A dry chuckle. “I was wondering when you were going to call. How are you?”
“Fine. We’ve got Hal Chase in jail, as you know. You mind if I ask you what you’re doing around that?”
“Trying to find out who killed Katie.”
“Not Hal, huh?”
“No. I don’t think so. But listen, I’ll be easy to convince otherwise if you’ve got some evidence I’m not aware of.”
“I hear you’re working with Hardy. He’ll have everything the DA’s got as soon as he asks for it.”
“Well, that’s the DA.”
“Yes.”
“I’m assuming Abby and Jambo are still looking.”
“They’re in the field, yes. Talking to people. Tightening up the case.”
A pause. “From where I’m sitting, Dev, it needs considerable tightening.”
“No comment. As you know, the grand jury made that call. Do you know anything I don’t that you want to talk about?”

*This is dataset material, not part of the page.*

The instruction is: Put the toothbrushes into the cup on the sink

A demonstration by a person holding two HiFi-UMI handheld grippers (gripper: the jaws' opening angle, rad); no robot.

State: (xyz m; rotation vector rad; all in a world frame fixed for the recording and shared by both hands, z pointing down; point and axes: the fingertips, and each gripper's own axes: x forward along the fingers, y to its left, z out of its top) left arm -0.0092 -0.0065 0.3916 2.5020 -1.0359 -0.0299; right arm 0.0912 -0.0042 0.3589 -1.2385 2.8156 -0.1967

“You called me, Dev. If I had something that freed Hal, you’d know about it already.”
“Anything else?”
“That’s a pretty wide-open question. The good news from our perspective is that I’ve got nothing on Hal. The bad news is that I’m pretty much the same with anyone else. Hardy and I were talking about evidence this morning, and it’s a barren landscape out there.”
“So what are you working on?”
“You want the truth, Dev, I’m down to the dregs. There’s a rumor that Katie had an affair a couple of years ago. Had you heard about that?”
“That’s what her brother said. He mentioned it to my guys.”
“Did he know who it was with?”
“I don’t know. They didn’t pursue it as any kind of lead. It didn’t connect much to Hal that we know of. Plus, this was, as you say, two years ago. You think it’s really got something to do with now?”
“I don’t have any idea. All I know is it’s an unanswered question. Otherwise, all I’ve got is Patti Orosco, and she just doesn’t sing for me.”
“Maybe that’s because Hal did it.”
“Well, either him,” Glitsky said, “or somebody else.”